Zulip Chat Archive

Stream: new members

Topic: Whether to increase recursion depth


J. J. Issai (project started by GRP) (Feb 17 2026 at 19:34):

I asked Aristotle for code to find some primes in various intervals. It responded with some code that did some initial sieving, some Miller-Rabin tests, and some #eval statements.

One of the statements was

#eval Nat.Prime 3003000000000000037

which in the Lean playground takes some time to evaluate.

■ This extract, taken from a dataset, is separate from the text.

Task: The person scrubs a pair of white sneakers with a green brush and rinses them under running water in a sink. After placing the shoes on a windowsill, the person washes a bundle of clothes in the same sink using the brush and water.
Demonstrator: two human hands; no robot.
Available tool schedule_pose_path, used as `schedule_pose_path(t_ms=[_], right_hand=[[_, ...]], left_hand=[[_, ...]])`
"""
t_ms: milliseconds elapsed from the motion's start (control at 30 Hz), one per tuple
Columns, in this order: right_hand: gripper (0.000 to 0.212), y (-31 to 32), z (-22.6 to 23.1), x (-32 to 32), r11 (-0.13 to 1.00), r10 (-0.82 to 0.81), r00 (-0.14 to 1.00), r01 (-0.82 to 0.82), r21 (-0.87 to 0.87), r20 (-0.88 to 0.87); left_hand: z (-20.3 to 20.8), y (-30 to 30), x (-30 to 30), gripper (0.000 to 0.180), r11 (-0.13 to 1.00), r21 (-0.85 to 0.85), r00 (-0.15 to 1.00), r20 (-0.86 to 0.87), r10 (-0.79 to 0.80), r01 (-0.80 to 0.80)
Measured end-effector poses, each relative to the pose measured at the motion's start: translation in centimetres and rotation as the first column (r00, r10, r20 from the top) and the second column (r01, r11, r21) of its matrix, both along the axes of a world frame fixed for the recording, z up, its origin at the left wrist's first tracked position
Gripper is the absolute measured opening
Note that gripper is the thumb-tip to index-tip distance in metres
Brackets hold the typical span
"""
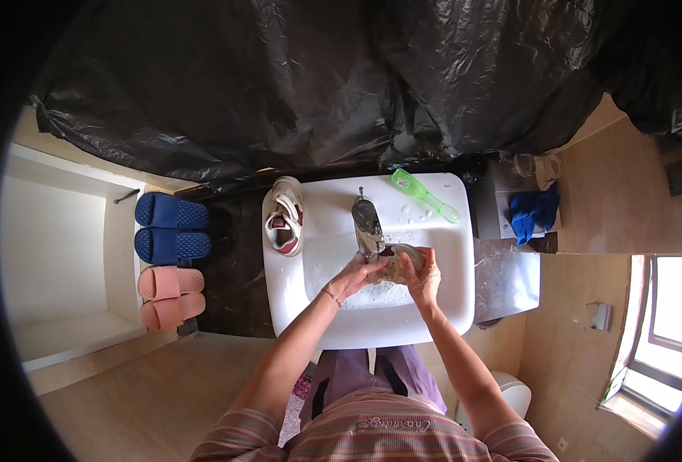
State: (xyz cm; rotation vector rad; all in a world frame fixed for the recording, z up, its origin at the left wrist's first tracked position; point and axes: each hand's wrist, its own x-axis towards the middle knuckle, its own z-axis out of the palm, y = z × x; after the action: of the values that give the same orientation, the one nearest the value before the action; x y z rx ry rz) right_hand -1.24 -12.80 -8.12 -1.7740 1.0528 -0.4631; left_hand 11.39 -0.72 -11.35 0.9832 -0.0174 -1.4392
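Both my hands hold a beige sneaker [392, 266] low over the basin of a white sink [372, 326], just in front of the faucet [367, 225]. My left hand [351, 277] is closed on one end of the shoe, close under the spout. On the other end, my right hand [424, 279] grips with the thumb on top. Suds and water lie in the basin beneath. The matching sneaker [284, 217], beige with dark red parts, rests on the sink's left rim. A green brush [425, 195] lies on the back right rim, its bristles not visible.
Blue slippers [172, 227] and pink slippers [172, 297] stand left of the sink on a dark counter [237, 262]. To the right are a blue cloth [534, 212] and a grey box [498, 202]. Black plastic sheeting [310, 85] covers the wall behind.
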Motion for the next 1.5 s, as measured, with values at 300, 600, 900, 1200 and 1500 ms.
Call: schedule_pose_path(t_ms=[300,600,900,1200,1500], right_hand=[[0.040,1.8,0.2,1.9,0.998,0.039,0.998,-0.037,0.047,-0.058],[0.054,0.9,-1.9,1.6,0.767,0.033,0.990,-0.112,0.631,0.135],[0.044,-0.3,0.3,-1.8,0.476,-0.088,0.922,-0.293,0.829,0.377],[0.055,-0.1,1.3,-2.8,0.736,0.096,0.942,-0.285,0.614,0.322],[0.051,-0.8,1.7,-4.5,0.684,0.254,0.900,-0.427,0.592,0.355]], left_hand=[[-5.2,-1.6,-1.5,0.024,0.931,0.114,0.812,0.533,0.238,-0.347],[-4.3,-0.2,-1.7,0.017,0.898,0.072,0.817,0.452,0.358,-0.434],[-1.2,0.5,-1.5,0.032,0.926,0.101,0.891,-0.250,0.378,-0.364],[-2.9,-3.2,-3.5,0.027,0.837,0.285,0.882,0.202,0.425,-0.468],[-1.5,-0.2,-2.5,0.045,0.916,0.101,0.867,-0.297,0.400,-0.388]])
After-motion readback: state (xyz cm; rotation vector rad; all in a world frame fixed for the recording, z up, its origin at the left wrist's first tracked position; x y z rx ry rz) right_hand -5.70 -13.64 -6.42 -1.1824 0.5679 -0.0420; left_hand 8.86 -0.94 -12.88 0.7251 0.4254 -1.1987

Another was part of a routine, namely

def all_primes : List (Nat × Nat) :=
  (List.range 1000).map fun i =>
    let n := i + 1
    (n, solution_fast n)

#eval all_primes[77]

This gives the response at the line '#eval all_primes[77]'

maximum recursion depth has been reached
use `set_option maxRecDepth <num>` to increase limit
use `set_option diagnostics true` to get diagnostic information

Changing 1000 to 100 gets me a response which is a pair with the second member a 20 digit number which is likely prime, which is part of my goal.

Based on this, it suggests that the recursion depth has been reached by forming the list, not by accessing elements with large index. Is there a better method to generate and store the pairs for access? Would Array be useful here? (For proof of concept, I don't even need to store them if the playground can print some of them to the console.) Most importantly, do I need to increase recursion depth to generate the list?

The actual goal is to see how fast Lean can generate large (probable) primes and then verify the outputs are prime using something that is not Nat.prime.